Sprachkenntnisse über internationales Niveau einschätzen

Buntes Schild mit Ländernamen aus aller Welt wie Germany, Canada, India oder Greece

Eine andere Möglichkeit, wie du bei deiner Bewerbung im Lebenslauf eine Angabe über deine Sprachkenntnisse machen kannst, ist der Gemeinsame Europäische Referenzrahmen für Sprachen. Darin werden Sprachkenntnisse in sechs Niveaus unterteilt:

  • Die niedrigsten Stufen A1 und A2 bezeichnen eine elementare Sprachverwendung. Du verfügst über Grundkenntnisse und kannst dich verständlich machen.
  • Die mittleren Stufen B1 und B2 bezeichnen eine selbstständige Sprachverwendung. Du kannst komplexere Gespräche führen und anspruchsvolle Texte verstehen.
  • Die höchsten Stufen C1 und C2 bezeichnen eine kompetente Sprachverwendung. Du kannst in Wort und Schrift spontan und flüssig mit der Sprache umgehen.

Sprachzertifikate in der Bewerbung

Auch Sprachzertifikate machen sich gut in Bewerbung und Lebenslauf. Einige davon, wie DELF/DALF für Französisch oder TELC für verschiedene europäische Sprachen, verwenden die Kompetenzniveaus des Gemeinsamen Europäischen Referenzrahmens. Der TOEFL-Test für Englisch arbeitet hingegen mit Punktzahlen.

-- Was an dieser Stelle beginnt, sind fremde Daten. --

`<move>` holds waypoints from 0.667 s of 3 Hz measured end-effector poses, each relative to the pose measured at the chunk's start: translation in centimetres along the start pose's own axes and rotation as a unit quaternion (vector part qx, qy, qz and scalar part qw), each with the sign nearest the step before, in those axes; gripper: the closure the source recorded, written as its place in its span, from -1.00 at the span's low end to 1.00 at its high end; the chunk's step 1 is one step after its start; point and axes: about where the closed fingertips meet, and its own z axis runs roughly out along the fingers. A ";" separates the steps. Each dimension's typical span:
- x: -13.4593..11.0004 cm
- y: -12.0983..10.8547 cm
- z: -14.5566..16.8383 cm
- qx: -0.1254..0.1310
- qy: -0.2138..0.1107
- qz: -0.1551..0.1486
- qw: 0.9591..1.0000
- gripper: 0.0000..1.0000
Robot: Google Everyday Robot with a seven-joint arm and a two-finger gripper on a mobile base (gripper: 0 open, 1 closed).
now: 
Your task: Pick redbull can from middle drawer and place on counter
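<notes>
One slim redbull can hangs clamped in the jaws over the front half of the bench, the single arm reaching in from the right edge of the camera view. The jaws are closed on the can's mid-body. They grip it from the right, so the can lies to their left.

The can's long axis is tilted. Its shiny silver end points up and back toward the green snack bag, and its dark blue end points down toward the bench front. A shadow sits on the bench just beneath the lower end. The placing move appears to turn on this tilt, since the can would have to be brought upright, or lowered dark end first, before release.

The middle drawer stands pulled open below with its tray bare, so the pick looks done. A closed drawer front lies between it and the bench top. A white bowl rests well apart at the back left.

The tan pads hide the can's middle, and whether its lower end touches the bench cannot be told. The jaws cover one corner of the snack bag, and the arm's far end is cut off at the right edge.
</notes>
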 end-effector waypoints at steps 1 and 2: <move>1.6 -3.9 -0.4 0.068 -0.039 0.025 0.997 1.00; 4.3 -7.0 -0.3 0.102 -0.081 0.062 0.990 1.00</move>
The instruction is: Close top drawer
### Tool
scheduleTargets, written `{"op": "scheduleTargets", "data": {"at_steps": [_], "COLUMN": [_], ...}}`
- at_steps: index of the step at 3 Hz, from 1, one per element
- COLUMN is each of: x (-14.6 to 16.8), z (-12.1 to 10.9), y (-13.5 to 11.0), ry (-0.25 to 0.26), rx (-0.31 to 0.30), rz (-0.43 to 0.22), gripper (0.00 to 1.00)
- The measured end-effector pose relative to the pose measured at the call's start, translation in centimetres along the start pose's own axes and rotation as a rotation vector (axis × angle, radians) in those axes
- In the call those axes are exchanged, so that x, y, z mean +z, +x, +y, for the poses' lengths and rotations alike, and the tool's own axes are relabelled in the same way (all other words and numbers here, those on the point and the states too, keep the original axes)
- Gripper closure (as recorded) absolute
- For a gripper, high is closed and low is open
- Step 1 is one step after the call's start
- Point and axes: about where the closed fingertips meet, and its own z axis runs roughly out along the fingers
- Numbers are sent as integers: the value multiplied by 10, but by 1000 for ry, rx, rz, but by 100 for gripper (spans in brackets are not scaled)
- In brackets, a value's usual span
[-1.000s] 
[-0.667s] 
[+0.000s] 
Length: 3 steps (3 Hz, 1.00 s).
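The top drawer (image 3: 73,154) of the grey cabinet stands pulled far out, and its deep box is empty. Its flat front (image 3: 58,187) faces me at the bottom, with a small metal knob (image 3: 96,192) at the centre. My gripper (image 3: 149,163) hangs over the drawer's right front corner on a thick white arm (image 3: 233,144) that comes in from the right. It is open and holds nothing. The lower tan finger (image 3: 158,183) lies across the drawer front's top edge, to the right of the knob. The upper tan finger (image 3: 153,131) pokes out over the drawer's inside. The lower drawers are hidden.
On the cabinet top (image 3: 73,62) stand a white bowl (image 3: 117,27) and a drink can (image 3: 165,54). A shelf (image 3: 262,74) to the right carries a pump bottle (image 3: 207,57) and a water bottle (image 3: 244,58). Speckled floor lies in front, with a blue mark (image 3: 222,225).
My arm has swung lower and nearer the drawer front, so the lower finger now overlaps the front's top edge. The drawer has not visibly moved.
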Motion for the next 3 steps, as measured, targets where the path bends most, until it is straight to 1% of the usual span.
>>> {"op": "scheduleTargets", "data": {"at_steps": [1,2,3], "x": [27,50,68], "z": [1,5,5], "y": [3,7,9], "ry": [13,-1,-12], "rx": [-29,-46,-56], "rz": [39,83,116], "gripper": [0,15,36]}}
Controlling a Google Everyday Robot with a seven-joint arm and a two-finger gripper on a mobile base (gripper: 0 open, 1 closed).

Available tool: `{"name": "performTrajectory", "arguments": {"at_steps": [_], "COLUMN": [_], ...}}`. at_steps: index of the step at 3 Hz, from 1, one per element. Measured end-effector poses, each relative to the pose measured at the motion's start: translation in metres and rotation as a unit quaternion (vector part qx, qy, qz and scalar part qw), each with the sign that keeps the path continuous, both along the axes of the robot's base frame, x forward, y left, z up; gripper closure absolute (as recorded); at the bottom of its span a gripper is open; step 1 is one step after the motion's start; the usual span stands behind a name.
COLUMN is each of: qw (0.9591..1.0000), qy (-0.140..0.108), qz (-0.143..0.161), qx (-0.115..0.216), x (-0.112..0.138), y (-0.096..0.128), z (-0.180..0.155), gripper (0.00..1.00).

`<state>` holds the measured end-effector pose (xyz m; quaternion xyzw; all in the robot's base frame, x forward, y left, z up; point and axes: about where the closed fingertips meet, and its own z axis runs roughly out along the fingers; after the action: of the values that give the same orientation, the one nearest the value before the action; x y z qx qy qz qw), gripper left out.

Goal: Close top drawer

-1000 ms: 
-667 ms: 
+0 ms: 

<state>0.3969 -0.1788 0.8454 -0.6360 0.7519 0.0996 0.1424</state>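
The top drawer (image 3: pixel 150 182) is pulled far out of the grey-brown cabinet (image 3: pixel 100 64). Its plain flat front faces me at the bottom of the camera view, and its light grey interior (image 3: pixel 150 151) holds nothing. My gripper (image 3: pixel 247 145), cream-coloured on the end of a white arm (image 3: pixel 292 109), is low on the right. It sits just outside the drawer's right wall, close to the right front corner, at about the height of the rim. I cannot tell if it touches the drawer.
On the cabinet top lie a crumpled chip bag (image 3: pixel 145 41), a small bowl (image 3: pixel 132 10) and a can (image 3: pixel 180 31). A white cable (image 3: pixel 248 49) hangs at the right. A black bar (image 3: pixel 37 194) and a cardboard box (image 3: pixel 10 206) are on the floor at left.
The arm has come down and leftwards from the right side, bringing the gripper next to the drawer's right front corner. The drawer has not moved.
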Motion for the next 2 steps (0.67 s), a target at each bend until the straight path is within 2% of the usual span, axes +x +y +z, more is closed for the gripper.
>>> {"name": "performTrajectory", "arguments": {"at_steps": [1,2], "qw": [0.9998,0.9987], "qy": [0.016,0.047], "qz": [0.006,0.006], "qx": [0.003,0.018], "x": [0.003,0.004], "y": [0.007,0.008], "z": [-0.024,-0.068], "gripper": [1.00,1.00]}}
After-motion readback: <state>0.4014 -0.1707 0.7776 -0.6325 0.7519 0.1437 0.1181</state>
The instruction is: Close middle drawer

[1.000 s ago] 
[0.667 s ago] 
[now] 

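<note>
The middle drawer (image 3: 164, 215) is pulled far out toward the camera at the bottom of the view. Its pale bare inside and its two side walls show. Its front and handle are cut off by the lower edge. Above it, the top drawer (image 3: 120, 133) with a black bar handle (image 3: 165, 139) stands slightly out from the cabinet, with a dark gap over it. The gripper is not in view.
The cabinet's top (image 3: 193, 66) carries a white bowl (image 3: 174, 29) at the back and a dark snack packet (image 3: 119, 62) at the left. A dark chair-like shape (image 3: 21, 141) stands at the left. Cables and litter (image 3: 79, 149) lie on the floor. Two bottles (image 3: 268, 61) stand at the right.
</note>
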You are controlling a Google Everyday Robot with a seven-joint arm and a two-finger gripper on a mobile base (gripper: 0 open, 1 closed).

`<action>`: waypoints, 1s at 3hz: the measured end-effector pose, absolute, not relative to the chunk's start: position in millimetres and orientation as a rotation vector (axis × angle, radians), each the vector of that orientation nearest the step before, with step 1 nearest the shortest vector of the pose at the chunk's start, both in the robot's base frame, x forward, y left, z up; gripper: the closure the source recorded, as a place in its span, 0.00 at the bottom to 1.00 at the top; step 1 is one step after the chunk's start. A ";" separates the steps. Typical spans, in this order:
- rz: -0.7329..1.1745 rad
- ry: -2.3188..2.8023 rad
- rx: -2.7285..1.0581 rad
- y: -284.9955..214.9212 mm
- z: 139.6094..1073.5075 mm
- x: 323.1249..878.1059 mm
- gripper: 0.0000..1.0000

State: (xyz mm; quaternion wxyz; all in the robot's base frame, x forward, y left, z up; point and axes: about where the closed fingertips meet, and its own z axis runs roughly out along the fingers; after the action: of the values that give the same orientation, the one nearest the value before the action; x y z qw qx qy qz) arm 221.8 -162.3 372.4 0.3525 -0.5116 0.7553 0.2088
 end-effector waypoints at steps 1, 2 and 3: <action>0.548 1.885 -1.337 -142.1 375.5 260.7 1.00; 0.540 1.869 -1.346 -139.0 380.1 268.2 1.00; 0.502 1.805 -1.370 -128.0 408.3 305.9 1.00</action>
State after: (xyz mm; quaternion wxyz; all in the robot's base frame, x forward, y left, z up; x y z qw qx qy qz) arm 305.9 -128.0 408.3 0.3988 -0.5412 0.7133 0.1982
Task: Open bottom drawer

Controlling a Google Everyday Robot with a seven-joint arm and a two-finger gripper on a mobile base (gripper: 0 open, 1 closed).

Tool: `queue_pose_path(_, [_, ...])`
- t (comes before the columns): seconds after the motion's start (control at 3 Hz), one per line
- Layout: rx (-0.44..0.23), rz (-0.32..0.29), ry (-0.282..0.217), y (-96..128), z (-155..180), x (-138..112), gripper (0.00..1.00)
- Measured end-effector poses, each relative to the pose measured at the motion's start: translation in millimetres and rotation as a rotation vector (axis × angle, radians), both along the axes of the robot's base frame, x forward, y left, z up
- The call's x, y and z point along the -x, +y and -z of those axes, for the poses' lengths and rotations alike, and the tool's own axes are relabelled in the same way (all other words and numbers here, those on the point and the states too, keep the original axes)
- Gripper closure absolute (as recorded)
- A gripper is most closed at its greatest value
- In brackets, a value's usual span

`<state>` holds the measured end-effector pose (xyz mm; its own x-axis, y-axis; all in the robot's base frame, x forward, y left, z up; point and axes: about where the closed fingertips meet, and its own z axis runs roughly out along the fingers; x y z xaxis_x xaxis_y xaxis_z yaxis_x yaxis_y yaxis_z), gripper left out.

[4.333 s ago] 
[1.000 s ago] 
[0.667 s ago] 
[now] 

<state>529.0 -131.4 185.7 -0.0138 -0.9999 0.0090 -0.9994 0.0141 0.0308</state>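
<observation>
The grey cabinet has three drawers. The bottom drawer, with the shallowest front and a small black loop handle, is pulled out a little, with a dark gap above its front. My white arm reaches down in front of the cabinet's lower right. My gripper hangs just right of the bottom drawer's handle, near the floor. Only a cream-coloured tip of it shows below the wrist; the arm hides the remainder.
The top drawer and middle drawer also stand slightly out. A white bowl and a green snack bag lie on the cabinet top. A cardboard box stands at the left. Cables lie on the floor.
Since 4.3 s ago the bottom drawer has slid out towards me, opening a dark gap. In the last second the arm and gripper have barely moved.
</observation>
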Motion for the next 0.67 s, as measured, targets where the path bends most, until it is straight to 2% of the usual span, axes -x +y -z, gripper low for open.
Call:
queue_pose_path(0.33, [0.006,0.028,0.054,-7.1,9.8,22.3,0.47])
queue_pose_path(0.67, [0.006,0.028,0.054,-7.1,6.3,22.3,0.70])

Da es so viele unterschiedliche Sprachnachweise und Niveaustufen gibt, ist es sinnvoll, wenn du bei deiner Bewerbung eine Angabe darüber machst, wie und wo du deine Sprachkenntnisse erworben hast. Du kannst im Lebenslauf beispielsweise darauf hinweisen, dass du fließend Spanisch sprichst, weil du mehrere Sprachkurse gemacht und ein Semester in Spanien studiert hast. Dann weiß das Unternehmen bereits aus dem Lebenslauf, dass du sehr gute Konversationskenntnisse hast, aber noch berufliche Erfahrungen mit der Sprache machen musst, um verhandlungssicher zu werden. Mögliche Defizite im Lebenslauf kannst du auch von dir aus im Vorstellungsgespräch ansprechen. Wenn du nach Sprachfortbildungen fragst, zeigst du, dass du dich intensiv mit der Stellenanzeige für den Job befasst hast und dass du bereit bist, dich für deine Karriere weiterzubilden. Oft kannst du als Bewerber auch punkten, wenn du Teile deiner Bewerbung, wie den Lebenslauf oder die Mail mit den Unterlagen, in einer für das Unternehmen wichtigen Fremdsprache verfasst.

Neben diesen Tipps gilt allgemein: Führe Sprachkenntnisse im Lebenslauf selbstbewusst auf, aber sei darauf vorbereitet, dass deine Angaben aus dem Lebenslauf im Vorstellungsgespräch entsprechend abgeprüft werden.